OpenAI defined a broad research agenda for Safety Fellows, covering most topics the scientific community considers urgent for AI safety. By February 2027, each fellow must deliver substantive output such as a scientific paper, benchmark, or dataset. The priority areas include:
- Safety Evaluation: Methods for testing and measuring how safe AI models are across different use scenarios and deployment contexts
- Ethics Research: Investigation into the moral and social implications of developing and deploying advanced AI systems
- Robustness Studies: Research on making models more resistant to failures, adversarial attacks, and unexpected behaviors in real-world conditions
- Scalable Mitigations: Development of safety solutions that can keep pace with model growth as systems become more capable
- Privacy-Preserving Safety Methods: Techniques for evaluating and improving system safety without compromising sensitive user data
- Autonomous Agent Oversight: Mechanisms for monitoring and controlling AI systems that operate independently, a particularly relevant frontier as AI agents become more prevalent
- High-Severity Misuse Domains: Research focused on scenarios where AI misuse can cause significant harm
The inclusion of autonomous agent oversight reflects genuine concern about next-generation AI systems that make decisions with minimal human intervention. However, external researchers cannot directly influence how these safety insights translate into actual system design.
How Can External Safety Research Complement Internal Oversight?
While the Safety Fellowship cannot replace internal safety teams, external research can serve important functions if properly structured.

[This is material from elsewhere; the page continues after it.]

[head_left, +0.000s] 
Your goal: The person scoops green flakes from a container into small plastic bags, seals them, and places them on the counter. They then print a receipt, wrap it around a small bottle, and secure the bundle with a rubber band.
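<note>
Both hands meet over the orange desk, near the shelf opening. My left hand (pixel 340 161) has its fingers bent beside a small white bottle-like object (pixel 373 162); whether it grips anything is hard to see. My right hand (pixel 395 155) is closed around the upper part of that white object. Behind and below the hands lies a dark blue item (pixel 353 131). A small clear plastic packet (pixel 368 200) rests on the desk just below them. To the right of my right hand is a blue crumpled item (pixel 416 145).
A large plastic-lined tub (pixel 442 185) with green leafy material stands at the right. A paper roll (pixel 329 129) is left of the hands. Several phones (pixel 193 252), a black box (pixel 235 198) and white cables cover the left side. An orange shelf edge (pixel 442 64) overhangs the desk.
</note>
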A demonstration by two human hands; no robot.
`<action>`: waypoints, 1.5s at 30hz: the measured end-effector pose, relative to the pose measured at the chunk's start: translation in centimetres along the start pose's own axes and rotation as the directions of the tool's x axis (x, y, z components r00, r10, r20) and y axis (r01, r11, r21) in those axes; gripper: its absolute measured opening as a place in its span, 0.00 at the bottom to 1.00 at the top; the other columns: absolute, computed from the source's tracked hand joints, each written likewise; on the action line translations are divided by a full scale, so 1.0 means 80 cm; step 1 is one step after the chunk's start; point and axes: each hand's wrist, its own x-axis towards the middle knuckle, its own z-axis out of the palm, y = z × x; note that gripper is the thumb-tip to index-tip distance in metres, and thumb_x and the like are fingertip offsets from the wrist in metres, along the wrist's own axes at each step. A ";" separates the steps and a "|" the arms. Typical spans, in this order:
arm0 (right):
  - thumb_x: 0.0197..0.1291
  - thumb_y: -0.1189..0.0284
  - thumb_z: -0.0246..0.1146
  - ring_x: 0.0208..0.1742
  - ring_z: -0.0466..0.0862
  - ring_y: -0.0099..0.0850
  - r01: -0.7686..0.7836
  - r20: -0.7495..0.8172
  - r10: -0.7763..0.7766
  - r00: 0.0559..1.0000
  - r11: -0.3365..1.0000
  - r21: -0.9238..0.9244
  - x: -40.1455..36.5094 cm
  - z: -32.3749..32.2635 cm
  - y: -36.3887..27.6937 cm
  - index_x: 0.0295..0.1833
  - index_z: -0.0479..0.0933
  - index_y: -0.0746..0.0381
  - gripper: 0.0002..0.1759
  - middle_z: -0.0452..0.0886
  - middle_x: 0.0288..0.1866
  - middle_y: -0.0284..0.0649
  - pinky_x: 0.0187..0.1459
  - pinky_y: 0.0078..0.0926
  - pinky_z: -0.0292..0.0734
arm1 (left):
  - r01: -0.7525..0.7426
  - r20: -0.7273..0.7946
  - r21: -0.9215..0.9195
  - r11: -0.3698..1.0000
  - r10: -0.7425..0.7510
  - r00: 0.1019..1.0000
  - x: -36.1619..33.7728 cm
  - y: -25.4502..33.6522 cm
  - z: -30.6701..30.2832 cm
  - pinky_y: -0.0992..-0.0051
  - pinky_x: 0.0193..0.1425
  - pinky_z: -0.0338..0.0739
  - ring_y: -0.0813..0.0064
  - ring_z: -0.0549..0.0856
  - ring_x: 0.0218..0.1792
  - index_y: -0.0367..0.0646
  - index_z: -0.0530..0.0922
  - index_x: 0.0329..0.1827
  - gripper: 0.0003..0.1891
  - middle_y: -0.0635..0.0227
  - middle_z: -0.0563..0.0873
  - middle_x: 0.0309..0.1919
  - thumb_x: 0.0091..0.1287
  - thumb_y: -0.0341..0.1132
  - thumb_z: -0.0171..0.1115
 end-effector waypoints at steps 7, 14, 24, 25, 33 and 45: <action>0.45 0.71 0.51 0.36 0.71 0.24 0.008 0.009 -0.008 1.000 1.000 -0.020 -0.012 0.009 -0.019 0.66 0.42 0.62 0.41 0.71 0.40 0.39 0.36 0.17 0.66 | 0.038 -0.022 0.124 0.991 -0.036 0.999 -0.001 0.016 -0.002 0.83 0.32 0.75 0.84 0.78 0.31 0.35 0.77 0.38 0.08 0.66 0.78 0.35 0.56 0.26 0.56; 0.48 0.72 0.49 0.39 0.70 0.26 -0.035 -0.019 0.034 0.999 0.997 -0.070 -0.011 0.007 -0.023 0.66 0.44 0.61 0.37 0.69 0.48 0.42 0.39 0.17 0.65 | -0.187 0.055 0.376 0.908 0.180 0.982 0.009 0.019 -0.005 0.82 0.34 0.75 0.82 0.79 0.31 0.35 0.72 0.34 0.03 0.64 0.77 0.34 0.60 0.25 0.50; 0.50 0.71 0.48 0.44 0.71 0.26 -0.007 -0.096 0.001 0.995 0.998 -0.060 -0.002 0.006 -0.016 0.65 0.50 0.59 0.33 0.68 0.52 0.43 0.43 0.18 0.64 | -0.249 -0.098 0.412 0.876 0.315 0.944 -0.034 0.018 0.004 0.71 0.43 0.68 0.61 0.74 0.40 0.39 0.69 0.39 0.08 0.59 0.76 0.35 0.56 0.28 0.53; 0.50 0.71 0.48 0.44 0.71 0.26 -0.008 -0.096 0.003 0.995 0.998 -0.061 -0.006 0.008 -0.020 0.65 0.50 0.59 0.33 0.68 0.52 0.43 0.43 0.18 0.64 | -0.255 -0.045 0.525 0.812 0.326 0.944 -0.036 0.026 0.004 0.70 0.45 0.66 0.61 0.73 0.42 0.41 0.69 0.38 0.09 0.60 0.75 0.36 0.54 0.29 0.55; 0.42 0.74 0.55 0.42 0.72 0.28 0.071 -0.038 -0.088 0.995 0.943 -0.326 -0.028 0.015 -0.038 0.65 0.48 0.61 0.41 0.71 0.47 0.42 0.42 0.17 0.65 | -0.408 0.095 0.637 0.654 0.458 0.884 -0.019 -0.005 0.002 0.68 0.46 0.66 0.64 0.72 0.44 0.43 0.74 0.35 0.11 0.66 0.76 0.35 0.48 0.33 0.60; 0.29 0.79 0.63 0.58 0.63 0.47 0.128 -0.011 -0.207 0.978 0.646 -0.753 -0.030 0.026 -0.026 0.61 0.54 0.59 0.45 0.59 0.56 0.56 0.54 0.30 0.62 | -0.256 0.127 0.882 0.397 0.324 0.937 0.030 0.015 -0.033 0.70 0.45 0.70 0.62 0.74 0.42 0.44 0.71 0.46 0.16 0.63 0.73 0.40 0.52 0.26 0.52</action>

Consider the practical ways independent researchers can contribute to AI safety:
- Independent Verification: External researchers can conduct unbiased evaluations of AI systems without conflicts of interest, providing credibility that internal assessments may lack in the eyes of regulators and the public
- Methodological Innovation: Researchers working outside corporate constraints can develop novel testing approaches and safety benchmarks that might not emerge from internal teams focused on product deployment timelines
- Cross-Disciplinary Insights: By recruiting from cybersecurity, social sciences, and human-computer interaction, the fellowship can bring perspectives that pure AI specialists might miss when assessing real-world deployment risks
- Public Knowledge Building: External research produces published papers and datasets that advance the entire field's understanding of AI risks, rather than remaining proprietary to a single company
However, these benefits assume that external research findings actually influence internal development decisions, which the fellowship's structure does not guarantee.
The Broader AI Risk Landscape
The tension between OpenAI's external safety fellowship and its internal team dissolutions occurs within a larger context of AI risk acceleration. Separately, cybersecurity researchers have documented how advanced AI systems like Anthropic's Claude Mythos can autonomously discover software vulnerabilities, including some decades old, and chain them into devastating attack vectors. This capability, distributed through Project Glasswing to 40 organizations, illustrates how AI-driven threats are outpacing traditional defense mechanisms.
The cybersecurity implications underscore why internal safety oversight matters. When AI systems can discover and exploit vulnerabilities faster than human teams can patch them, the traditional attacker-defender timeline collapses. External research on these risks, while valuable, cannot substitute for internal teams embedded in the development process who can implement safeguards before capabilities are released.
OpenAI's Safety Fellowship represents a genuine commitment to independent research on AI risks, and the funding level is substantial. However, the program's structure and the timing of its announcement alongside reports of dissolved internal teams suggest a fundamental mismatch between stated safety priorities and organizational decisions. External researchers can study AI risks, but they cannot prevent them from emerging in the first place.